---- Data

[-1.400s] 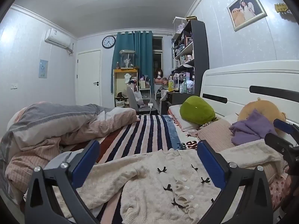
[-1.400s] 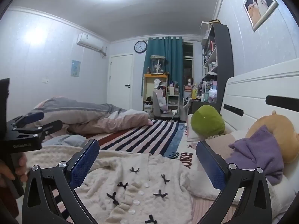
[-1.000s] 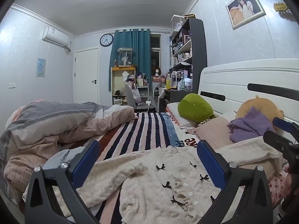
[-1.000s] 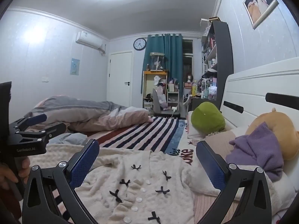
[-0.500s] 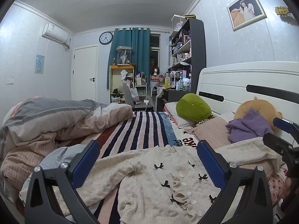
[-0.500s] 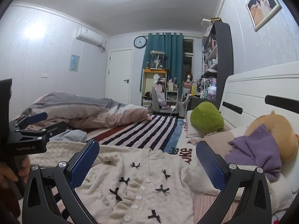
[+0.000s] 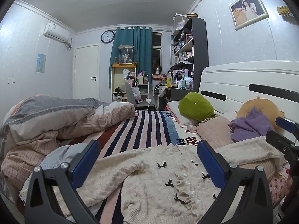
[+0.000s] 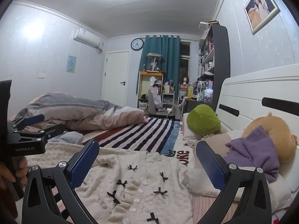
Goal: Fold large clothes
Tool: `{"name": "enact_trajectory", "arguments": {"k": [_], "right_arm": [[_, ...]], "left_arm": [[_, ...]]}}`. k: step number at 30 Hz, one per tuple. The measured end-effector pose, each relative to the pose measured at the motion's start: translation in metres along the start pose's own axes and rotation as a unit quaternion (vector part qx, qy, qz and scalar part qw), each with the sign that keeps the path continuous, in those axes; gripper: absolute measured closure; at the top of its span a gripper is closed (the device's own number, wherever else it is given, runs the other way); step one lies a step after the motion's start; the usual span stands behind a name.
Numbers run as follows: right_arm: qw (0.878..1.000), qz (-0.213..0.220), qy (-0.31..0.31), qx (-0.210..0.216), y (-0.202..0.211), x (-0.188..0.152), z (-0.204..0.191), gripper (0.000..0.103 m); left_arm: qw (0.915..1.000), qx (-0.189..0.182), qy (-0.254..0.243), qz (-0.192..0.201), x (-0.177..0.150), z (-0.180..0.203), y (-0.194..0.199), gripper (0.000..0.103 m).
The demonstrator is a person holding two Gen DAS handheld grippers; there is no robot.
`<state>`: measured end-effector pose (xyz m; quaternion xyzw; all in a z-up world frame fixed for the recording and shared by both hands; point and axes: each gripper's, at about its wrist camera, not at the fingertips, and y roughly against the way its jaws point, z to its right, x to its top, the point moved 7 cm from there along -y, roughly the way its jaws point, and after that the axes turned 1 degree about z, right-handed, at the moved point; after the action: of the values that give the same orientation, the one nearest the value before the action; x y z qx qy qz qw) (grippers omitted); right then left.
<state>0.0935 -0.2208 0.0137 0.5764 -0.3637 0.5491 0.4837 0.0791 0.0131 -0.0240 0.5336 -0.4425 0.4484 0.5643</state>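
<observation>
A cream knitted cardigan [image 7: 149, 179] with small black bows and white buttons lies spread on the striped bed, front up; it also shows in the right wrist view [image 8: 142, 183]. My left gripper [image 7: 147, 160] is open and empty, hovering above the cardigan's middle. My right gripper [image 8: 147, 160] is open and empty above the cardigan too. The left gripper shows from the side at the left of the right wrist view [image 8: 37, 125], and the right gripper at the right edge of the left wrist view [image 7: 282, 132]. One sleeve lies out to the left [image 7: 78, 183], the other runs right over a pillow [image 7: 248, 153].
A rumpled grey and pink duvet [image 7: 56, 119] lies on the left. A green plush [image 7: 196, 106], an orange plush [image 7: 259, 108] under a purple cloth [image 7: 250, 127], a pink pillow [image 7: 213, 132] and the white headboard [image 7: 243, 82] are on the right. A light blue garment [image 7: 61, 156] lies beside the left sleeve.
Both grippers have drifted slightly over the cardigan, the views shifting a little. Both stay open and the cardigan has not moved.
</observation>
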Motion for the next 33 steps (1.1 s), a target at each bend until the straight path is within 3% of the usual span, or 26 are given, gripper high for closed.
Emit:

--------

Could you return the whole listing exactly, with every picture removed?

[-1.400s] 
[-1.400s] 
[-1.000s] 
[-1.000s] 
[-0.500s] 
[-0.500s] 
[+0.000s] 
[+0.000s] 
Goal: Fold large clothes
Tool: `{"name": "enact_trajectory", "arguments": {"k": [_], "right_arm": [[_, ...]], "left_arm": [[_, ...]]}}`. k: step number at 30 Hz, one per tuple. The measured end-effector pose, each relative to the pose measured at the motion's start: translation in metres along the start pose's own axes and rotation as a unit quaternion (vector part qx, qy, qz and scalar part qw), each with the sign that keeps the path continuous, in those axes; gripper: absolute measured closure; at the top of its span a gripper is closed (the device's own number, wherever else it is given, runs the other way); step one lies a step after the motion's start; the usual span stands behind a name.
Numbers run as follows: right_arm: qw (0.878..1.000), qz (-0.213..0.220), qy (-0.31..0.31), qx (-0.210..0.216), y (-0.202..0.211), x (-0.188..0.152), z (-0.204..0.191), gripper (0.000..0.103 m); left_arm: qw (0.915..1.000), qx (-0.189..0.182), qy (-0.254..0.243), qz (-0.192..0.201), x (-0.177..0.150), z (-0.180..0.203), y (-0.194..0.199), gripper (0.000..0.103 m).
The demonstrator is a person holding two Gen DAS handheld grippers; there is no robot.
`<state>`: measured end-effector pose (xyz m; quaternion xyzw; all in a z-up world frame fixed for the recording and shared by both hands; point and axes: each gripper's, at about its wrist camera, not at the fingertips, and y roughly against the way its jaws point, z to its right, x to its top, the point moved 7 cm from there along -y, roughly the way its jaws point, and after that the axes turned 1 degree about z, right-handed, at the moved point; after the action: of the values that give the same orientation, the one nearest the value before the action; x y z qx qy qz qw) (grippers omitted); right then left.
<state>0.0935 -0.2208 0.0137 0.5764 -0.3637 0.5491 0.4837 0.0791 0.0131 -0.0240 0.5336 -0.4425 0.4484 0.5643</state>
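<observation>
A cream knitted cardigan [image 7: 149, 179] with small black bows and white buttons lies spread on the striped bed, front up; it also shows in the right wrist view [image 8: 142, 183]. My left gripper [image 7: 147, 160] is open and empty, hovering above the cardigan's middle. My right gripper [image 8: 147, 160] is open and empty above the cardigan too. The left gripper shows from the side at the left of the right wrist view [image 8: 37, 125], and the right gripper at the right edge of the left wrist view [image 7: 282, 132]. One sleeve lies out to the left [image 7: 78, 183], the other runs right over a pillow [image 7: 248, 153].
A rumpled grey and pink duvet [image 7: 56, 119] lies on the left. A green plush [image 7: 196, 106], an orange plush [image 7: 259, 108] under a purple cloth [image 7: 250, 127], a pink pillow [image 7: 213, 132] and the white headboard [image 7: 243, 82] are on the right. A light blue garment [image 7: 61, 156] lies beside the left sleeve.
Both grippers have drifted slightly over the cardigan, the views shifting a little. Both stay open and the cardigan has not moved.
</observation>
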Motion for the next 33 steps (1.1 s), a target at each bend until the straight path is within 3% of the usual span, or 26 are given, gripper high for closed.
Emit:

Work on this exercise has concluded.